**HOW TO COMPLETE THIS TASK**.
From the listing that follows, output everything exactly except the pictures.

__________

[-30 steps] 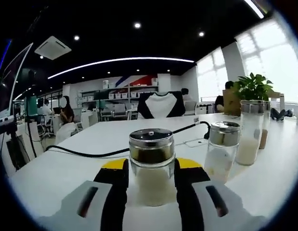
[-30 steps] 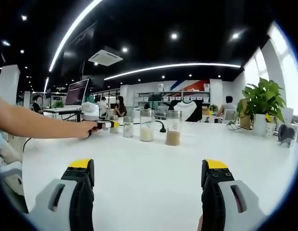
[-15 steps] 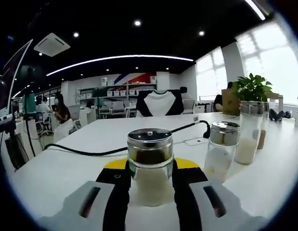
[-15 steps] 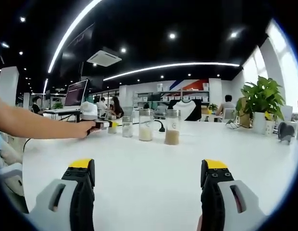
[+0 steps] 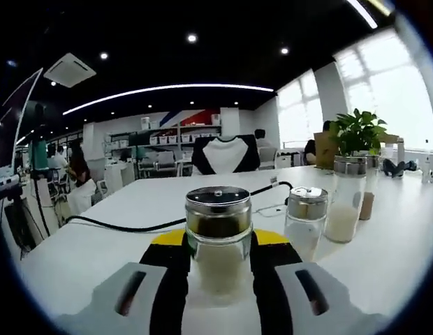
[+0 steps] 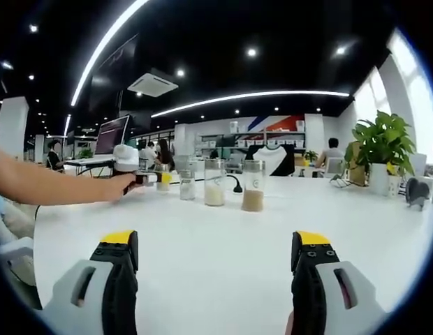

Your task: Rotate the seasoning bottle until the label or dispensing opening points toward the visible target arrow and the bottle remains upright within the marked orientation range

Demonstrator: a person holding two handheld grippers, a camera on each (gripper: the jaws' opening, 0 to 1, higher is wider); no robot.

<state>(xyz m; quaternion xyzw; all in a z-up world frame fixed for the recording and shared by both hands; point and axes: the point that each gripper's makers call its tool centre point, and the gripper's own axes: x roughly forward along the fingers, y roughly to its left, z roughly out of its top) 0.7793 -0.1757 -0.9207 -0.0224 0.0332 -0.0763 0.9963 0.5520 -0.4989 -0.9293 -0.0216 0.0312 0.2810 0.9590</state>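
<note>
Left gripper view: left tool (image 5: 218, 252) clenched on bottle (image 5: 218, 239), upright on white counter (image 5: 98, 244), steel cap up, pale powder in its lower part; beside it to the right, a short shaker (image 5: 304, 220), then two tall jars (image 5: 346, 198) and a plant (image 5: 358, 132); black cable (image 5: 126, 225) behind. Right gripper view: right tool (image 6: 215, 269) released, jaws wide apart over bare counter (image 6: 216, 237); a person's arm (image 6: 56, 184) reaches in from the left to the left tool (image 6: 133, 167) at the row of jars (image 6: 253, 185).
</note>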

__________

**ANSWER TO THIS EXERCISE**.
[-30 steps] 
[-30 steps] 
[-15 steps] 
[-15 steps] 
[+0 steps] 
[+0 steps] 

Your task: Rotate the seasoning bottle until the label or dispensing opening points toward the visible target arrow and the bottle remains upright within the marked orientation range

Demonstrator: a person holding two handheld grippers, a camera on each (gripper: the jaws' opening, 0 to 1, higher is wider); no robot.

<state>(xyz m; quaternion xyzw; all in a z-up world frame fixed for the recording and shared by both hands; point and axes: the point that each gripper's makers call its tool centre point, and the gripper's own axes: x roughly forward along the fingers, y roughly to its left, z roughly out of its top) 0.7793 -0.1757 -0.9207 -0.0224 0.0332 -0.0763 0.9963 0.5520 -0.4989 -0.9293 -0.0216 0.0312 0.2810 0.9590</state>
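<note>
Left gripper view: left tool (image 5: 218, 252) clenched on bottle (image 5: 218, 239), upright on white counter (image 5: 98, 244), steel cap up, pale powder in its lower part; beside it to the right, a short shaker (image 5: 304, 220), then two tall jars (image 5: 346, 198) and a plant (image 5: 358, 132); black cable (image 5: 126, 225) behind. Right gripper view: right tool (image 6: 215, 269) released, jaws wide apart over bare counter (image 6: 216, 237); a person's arm (image 6: 56, 184) reaches in from the left to the left tool (image 6: 133, 167) at the row of jars (image 6: 253, 185).
</note>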

The response to this exercise is complete.